*DATA EXTRACT*
Start of Block

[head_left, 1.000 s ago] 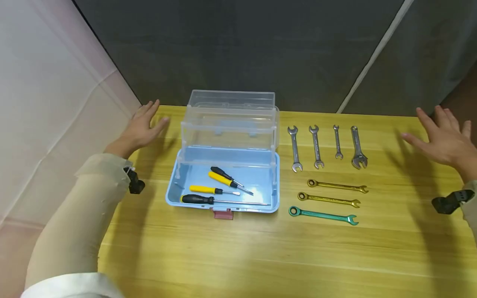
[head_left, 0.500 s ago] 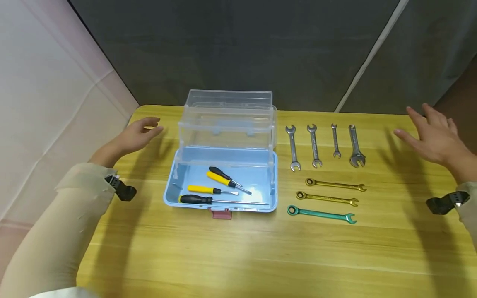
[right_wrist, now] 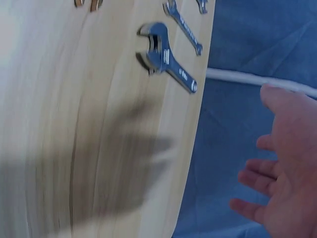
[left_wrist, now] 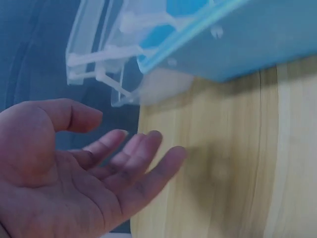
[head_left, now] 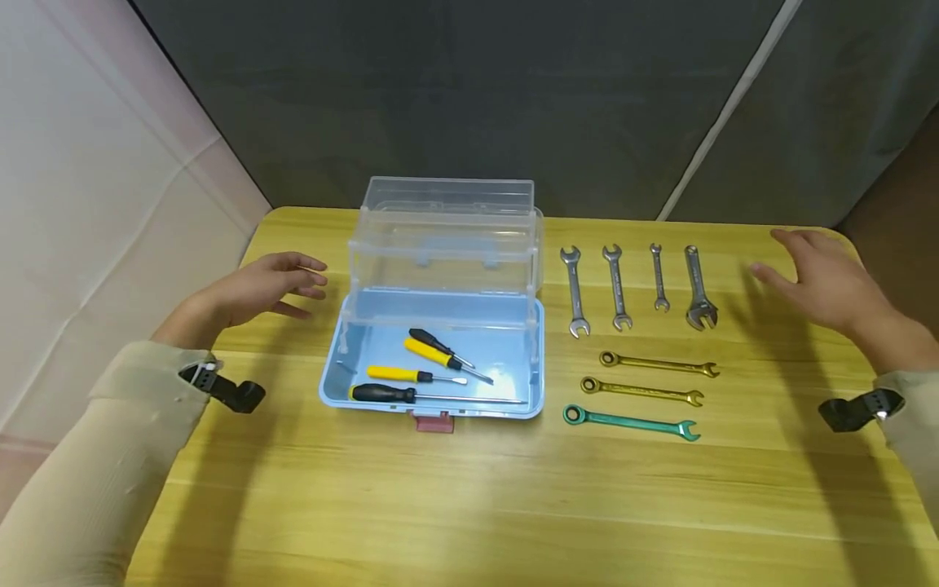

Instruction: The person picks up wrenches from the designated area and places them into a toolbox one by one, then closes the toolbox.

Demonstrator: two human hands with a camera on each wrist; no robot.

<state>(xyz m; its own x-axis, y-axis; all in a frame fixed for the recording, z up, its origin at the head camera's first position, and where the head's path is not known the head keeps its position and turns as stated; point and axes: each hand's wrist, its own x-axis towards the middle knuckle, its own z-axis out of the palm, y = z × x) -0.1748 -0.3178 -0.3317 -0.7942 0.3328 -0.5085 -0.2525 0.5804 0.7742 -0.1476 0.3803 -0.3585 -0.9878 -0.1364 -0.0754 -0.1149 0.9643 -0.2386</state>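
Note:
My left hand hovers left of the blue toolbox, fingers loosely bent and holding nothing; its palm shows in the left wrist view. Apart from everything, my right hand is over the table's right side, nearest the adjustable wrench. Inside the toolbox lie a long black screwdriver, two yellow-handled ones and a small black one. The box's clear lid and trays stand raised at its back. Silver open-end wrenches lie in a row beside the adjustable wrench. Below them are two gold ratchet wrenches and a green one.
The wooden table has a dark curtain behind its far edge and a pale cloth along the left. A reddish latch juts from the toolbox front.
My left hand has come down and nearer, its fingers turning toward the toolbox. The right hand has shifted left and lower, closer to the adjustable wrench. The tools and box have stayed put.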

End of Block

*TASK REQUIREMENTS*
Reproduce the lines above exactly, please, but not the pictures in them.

*THE COMPLETED TASK*
[head_left, 1.000 s ago] 
[head_left, 0.500 s ago] 
[right_wrist, now] 
[left_wrist, now] 
[head_left, now] 

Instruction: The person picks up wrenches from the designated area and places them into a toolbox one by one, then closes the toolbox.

Demonstrator: two human hands with a camera on each wrist; no robot.

<state>(xyz m; its own x-axis, y-axis; all in a frame fixed for the recording, z up, its origin at the head camera's first position, and where the head's path is not known the head keeps its position and turns as stated; point and axes: each hand's wrist, its own x-axis towards the middle knuckle, its own z-axis out of the palm, y = z × x) -0.1748 -0.3178 -0.3317 -0.7942 0.3328 -0.5085 -0.2525 0.5804 0.7742 -0.1476 0.3803 -0.3585 -0.9878 -0.1364 -0.0754 -0.1149 0.9643 -0.2386</state>
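Note:
My left hand hovers left of the blue toolbox, fingers loosely bent and holding nothing; its palm shows in the left wrist view. Apart from everything, my right hand is over the table's right side, nearest the adjustable wrench. Inside the toolbox lie a long black screwdriver, two yellow-handled ones and a small black one. The box's clear lid and trays stand raised at its back. Silver open-end wrenches lie in a row beside the adjustable wrench. Below them are two gold ratchet wrenches and a green one.
The wooden table has a dark curtain behind its far edge and a pale cloth along the left. A reddish latch juts from the toolbox front.
My left hand has come down and nearer, its fingers turning toward the toolbox. The right hand has shifted left and lower, closer to the adjustable wrench. The tools and box have stayed put.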

With this output, the exercise is done.